Repairing the ‘almost perfect tear’ or ACL Preservation: After a few years of doing ACL Primary Repairs, my patients were doing so well and recovering so much quicker than normal ACL reconstructions, that I became frustrated when I thought the patient had the ‘perfect tear,’ when in reality it was an ‘almost perfect tear.’ When a patient experiences a tear that is ‘almost perfect’ but doesn’t quite reach back to the bone, I change my technique slightly. I still preserve as much of the native ACL as I can by repairing it, but then I add a small graft that is placed in the center of the old ligament to preserve the ACL and simply bridge the gap between the remnant and the bone. Because I save the majority of the native ligament, I don’t need to use a large graft like in a reconstruction. Close to 30% of my ACL patients qualify for this procedure. I refer to this surgical option as the ‘medium’ ACL surgery and these patients also get back in the game sooner! Again, if the knee is reinjured at a later date, a straightforward reconstruction can be performed to address the new injury because of this conservative approach. Time is also of the essence here, and patients should try and be evaluated as soon as possible after their injury. Being conservative, this approach is also great for children with growing bones.
Dealing with the ‘no so perfect’ ACL tear or ACL Reconstruction: This is one of the final, straight forward, options in my surgical bag of tricks and I try to use it as a last resort. I refer to this surgical option as the ‘large’ ACL surgery, and recovery times are generally longer. However, remember this is the first and only resort for the absolute majority of other ACL surgeons worldwide! I use this option when the ACL tear is right in the middle and the tissue is too destroyed to try and preserve it. In this case, ACL reconstruction, using a large graft, either autograft (from the patient) or allograft (from a cadaver), is necessary. If the knee is reinjured at a later date, revision surgery can be quite complicated due to the more invasive nature of the initial surgery. These patients definitely get back in the game; it just takes a bit longer. Approximately 50% of my patients need to have a reconstruction to address their ACL injury.

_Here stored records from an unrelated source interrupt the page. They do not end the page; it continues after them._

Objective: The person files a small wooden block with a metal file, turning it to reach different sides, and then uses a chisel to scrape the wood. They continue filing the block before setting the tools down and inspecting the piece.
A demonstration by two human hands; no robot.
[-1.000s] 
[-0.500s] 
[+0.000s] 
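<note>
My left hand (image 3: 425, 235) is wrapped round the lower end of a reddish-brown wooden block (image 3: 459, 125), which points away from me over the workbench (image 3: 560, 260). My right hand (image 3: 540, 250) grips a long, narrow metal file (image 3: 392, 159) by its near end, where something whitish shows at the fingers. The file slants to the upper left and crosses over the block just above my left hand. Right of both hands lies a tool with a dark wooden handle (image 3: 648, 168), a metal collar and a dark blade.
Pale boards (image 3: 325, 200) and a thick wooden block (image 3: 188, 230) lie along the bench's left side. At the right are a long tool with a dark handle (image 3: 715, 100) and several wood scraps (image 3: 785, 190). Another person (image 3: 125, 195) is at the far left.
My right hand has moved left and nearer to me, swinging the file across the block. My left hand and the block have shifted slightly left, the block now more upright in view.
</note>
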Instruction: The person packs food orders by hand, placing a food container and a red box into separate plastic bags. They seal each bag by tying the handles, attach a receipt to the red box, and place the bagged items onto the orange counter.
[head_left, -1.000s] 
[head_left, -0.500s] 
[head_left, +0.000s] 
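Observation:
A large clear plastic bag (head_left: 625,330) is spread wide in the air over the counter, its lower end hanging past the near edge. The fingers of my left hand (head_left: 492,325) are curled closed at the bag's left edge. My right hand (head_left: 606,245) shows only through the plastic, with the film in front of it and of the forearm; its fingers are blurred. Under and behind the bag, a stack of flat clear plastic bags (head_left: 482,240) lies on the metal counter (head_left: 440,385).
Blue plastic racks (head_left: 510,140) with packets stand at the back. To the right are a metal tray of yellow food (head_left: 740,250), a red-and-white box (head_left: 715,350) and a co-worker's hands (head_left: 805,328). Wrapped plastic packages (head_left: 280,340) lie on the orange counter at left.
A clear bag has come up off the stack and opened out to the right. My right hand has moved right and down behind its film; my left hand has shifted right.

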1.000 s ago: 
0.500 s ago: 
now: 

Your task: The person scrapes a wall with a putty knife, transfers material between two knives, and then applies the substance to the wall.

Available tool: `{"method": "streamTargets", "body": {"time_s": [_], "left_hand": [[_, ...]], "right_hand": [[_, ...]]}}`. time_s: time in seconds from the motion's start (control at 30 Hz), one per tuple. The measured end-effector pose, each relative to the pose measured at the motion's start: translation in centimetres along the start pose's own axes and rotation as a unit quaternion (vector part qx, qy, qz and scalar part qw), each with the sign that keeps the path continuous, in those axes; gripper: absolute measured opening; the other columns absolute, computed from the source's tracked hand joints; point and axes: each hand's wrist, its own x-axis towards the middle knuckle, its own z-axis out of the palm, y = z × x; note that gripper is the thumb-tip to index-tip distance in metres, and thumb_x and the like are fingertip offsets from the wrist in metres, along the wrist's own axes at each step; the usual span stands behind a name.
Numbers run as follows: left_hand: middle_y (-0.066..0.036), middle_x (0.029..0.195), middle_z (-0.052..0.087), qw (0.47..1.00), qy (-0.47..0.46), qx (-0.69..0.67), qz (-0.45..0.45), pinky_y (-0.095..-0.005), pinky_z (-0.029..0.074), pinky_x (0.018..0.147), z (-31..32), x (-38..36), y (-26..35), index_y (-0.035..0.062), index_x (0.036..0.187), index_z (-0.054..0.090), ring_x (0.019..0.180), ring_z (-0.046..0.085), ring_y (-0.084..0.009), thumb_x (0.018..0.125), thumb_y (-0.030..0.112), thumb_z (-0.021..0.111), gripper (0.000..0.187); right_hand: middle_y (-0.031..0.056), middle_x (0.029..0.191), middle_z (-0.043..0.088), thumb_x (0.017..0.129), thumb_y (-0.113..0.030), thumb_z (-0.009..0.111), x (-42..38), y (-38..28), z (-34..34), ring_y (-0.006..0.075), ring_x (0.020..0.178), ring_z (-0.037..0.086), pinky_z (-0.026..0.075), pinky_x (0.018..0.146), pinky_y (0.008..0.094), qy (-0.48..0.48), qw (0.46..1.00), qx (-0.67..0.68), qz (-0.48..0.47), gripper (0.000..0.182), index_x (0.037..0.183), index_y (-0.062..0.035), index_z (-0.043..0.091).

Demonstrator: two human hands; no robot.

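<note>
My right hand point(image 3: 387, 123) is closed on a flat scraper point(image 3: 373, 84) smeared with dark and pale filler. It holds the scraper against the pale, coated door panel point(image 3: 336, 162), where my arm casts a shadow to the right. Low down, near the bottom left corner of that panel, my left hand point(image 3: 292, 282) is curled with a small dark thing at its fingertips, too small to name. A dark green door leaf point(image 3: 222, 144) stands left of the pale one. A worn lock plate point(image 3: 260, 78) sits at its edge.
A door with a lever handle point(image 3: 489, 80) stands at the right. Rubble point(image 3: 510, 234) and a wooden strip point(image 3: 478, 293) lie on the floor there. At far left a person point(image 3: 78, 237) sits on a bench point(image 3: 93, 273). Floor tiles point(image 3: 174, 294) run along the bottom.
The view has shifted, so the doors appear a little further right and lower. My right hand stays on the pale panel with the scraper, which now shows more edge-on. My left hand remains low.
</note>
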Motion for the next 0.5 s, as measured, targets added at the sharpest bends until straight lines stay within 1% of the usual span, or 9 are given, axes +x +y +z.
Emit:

I developed this unique, customized approach to ACL surgery over my first fifteen years in practice because I wasn’t happy with the standard ‘one size fits all’ approach of reconstruction for everyone, and all injury types. Reconstruction sacrifices all of the native tissues, is ‘big’ surgery, and, in my opinion, is not necessary for close to half of my patients. By addressing the unique needs and injury patterns of my patients on a case-by-case basis with personalized surgery, I guess I am like a custom tailor for their knees.